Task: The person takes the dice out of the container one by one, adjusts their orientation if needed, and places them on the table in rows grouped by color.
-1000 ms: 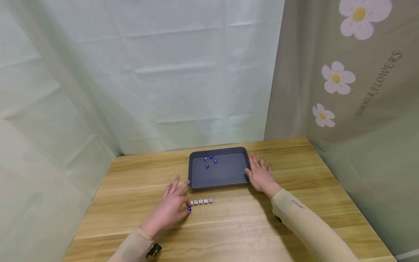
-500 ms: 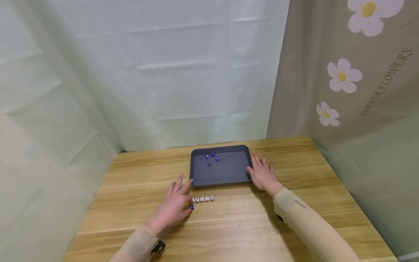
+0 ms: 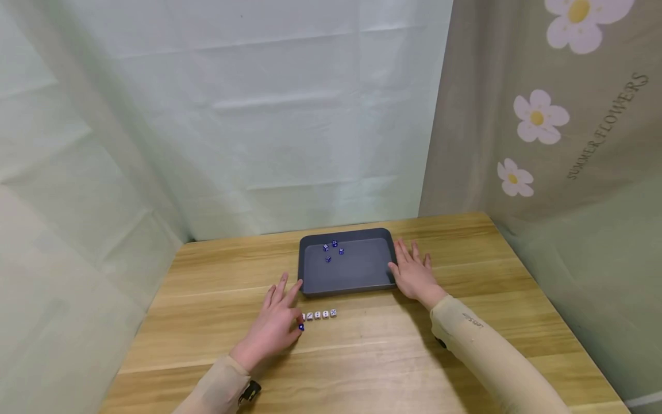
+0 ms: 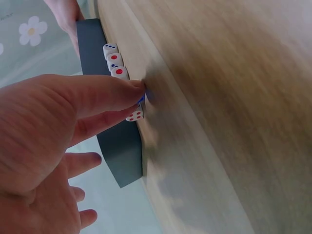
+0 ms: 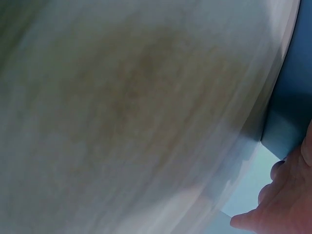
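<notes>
My left hand [image 3: 271, 328] pinches a small blue die [image 3: 301, 328] between thumb and index finger, low over the table; in the left wrist view the thumb hides most of the blue die [image 4: 142, 99]. Just beyond it a row of white dice [image 3: 318, 315] lies on the wood, its left end partly covered by the fingers. My right hand [image 3: 414, 276] rests with straight fingers against the right side of a dark grey tray [image 3: 357, 282]. Several blue dice [image 3: 328, 259] lie inside the tray, toward its back left. The right wrist view catches the right hand [image 5: 285, 200] beside the tray wall.
The wooden table [image 3: 372, 356] extends around the tray on every side. Pale cloth [image 3: 289, 126] hangs behind and to the left, and a flower-printed curtain [image 3: 476, 132] hangs at the right. A dark wrist device [image 3: 250, 392] sits under the left sleeve.
The left hand has shifted very slightly while keeping its pinch on the blue die beside the white row. The right hand stays at the tray. The head view has shifted a little.
</notes>
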The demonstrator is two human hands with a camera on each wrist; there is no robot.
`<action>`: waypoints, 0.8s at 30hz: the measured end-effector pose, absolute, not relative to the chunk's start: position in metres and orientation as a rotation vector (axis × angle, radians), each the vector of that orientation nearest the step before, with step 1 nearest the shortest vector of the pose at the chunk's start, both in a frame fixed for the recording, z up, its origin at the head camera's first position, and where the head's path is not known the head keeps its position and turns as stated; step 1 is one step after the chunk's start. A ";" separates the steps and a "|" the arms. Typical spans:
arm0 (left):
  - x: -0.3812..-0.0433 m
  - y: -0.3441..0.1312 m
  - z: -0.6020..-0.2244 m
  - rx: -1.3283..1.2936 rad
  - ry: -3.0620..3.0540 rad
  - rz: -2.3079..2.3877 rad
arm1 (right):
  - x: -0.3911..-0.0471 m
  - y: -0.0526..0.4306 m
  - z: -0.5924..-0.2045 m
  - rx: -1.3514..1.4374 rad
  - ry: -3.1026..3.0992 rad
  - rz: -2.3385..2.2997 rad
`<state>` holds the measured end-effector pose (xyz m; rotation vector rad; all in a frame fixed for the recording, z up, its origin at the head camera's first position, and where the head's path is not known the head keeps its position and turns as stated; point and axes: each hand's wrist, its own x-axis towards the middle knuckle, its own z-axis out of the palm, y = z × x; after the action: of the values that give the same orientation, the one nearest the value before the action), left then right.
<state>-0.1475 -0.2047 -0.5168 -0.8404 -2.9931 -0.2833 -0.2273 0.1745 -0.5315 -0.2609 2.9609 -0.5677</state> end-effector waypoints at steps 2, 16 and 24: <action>-0.147 -0.205 -0.517 -0.838 -2.995 -0.280 | -0.227 0.174 -0.531 -0.260 2.960 -0.553; -0.145 -0.207 -0.517 -0.843 -2.978 -0.297 | -0.227 0.173 -0.530 -0.261 2.974 -0.526; -0.144 -0.208 -0.518 -0.858 -2.942 -0.325 | -0.226 0.173 -0.530 -0.256 2.981 -0.524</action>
<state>-0.1439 -0.2082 -0.5180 -0.8578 -2.9420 -0.3250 -0.2263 0.1732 -0.5299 -0.2564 2.9811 -0.5244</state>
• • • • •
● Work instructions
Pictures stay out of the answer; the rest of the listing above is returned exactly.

● Solved exercise
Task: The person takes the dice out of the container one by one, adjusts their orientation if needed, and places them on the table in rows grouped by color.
-1000 ms: 
-500 ms: 
+0 ms: 
+0 ms: 
+0 ms: 
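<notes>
My left hand [image 3: 271, 328] pinches a small blue die [image 3: 301, 328] between thumb and index finger, low over the table; in the left wrist view the thumb hides most of the blue die [image 4: 142, 99]. Just beyond it a row of white dice [image 3: 318, 315] lies on the wood, its left end partly covered by the fingers. My right hand [image 3: 414, 276] rests with straight fingers against the right side of a dark grey tray [image 3: 357, 282]. Several blue dice [image 3: 328, 259] lie inside the tray, toward its back left. The right wrist view catches the right hand [image 5: 285, 200] beside the tray wall.
The wooden table [image 3: 372, 356] extends around the tray on every side. Pale cloth [image 3: 289, 126] hangs behind and to the left, and a flower-printed curtain [image 3: 476, 132] hangs at the right. A dark wrist device [image 3: 250, 392] sits under the left sleeve.
The left hand has shifted very slightly while keeping its pinch on the blue die beside the white row. The right hand stays at the tray. The head view has shifted a little.
</notes>
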The demonstrator is two human hands with a camera on each wrist; there is no robot.
`<action>`: waypoints, 0.8s at 30hz: the measured end-effector pose, absolute, not relative to the chunk's start: position in metres and orientation as a rotation vector (axis × angle, radians), each the vector of that orientation nearest the step before, with step 1 nearest the shortest vector of the pose at the chunk's start, both in a frame fixed for the recording, z up, its origin at the head camera's first position, and where the head's path is not known the head keeps its position and turns as stated; step 1 is one step after the chunk's start. A ";" separates the steps and a "|" the arms. Typical spans:
arm0 (left):
  - x: -0.3812..-0.0433 m
  - y: -0.3441..0.1312 m
  - z: -0.6020..-0.2244 m
  - rx: -1.3283..1.2936 rad
  - ry: -3.0620..3.0540 rad
  - rz: -2.3079..2.3877 rad
arm1 (right):
  - x: -0.3911..-0.0471 m
  - y: -0.0526..0.4306 m
  - z: -0.5924..-0.2045 m
  - rx: -1.3514..1.4374 rad
  - ry: -3.1026..3.0992 rad
  - rz: -2.3385..2.2997 rad
`<state>` holds the measured end-effector pose (xyz m; rotation vector rad; all in a frame fixed for the recording, z up, its origin at the head camera's first position, and where the head's path is not known the head keeps its position and turns as stated; point and axes: each hand's wrist, its own x-axis towards the middle knuckle, its own z-axis out of the palm, y = z × x; after the action: of the values that give the same orientation, the one nearest the value before the action), left then right.
<state>-0.1475 -0.2047 -0.5168 -0.8404 -2.9931 -0.2833 -0.2273 0.1745 -0.5315 -0.2609 2.9609 -0.5677</state> end-effector waypoints at steps 2, 16 and 24: <action>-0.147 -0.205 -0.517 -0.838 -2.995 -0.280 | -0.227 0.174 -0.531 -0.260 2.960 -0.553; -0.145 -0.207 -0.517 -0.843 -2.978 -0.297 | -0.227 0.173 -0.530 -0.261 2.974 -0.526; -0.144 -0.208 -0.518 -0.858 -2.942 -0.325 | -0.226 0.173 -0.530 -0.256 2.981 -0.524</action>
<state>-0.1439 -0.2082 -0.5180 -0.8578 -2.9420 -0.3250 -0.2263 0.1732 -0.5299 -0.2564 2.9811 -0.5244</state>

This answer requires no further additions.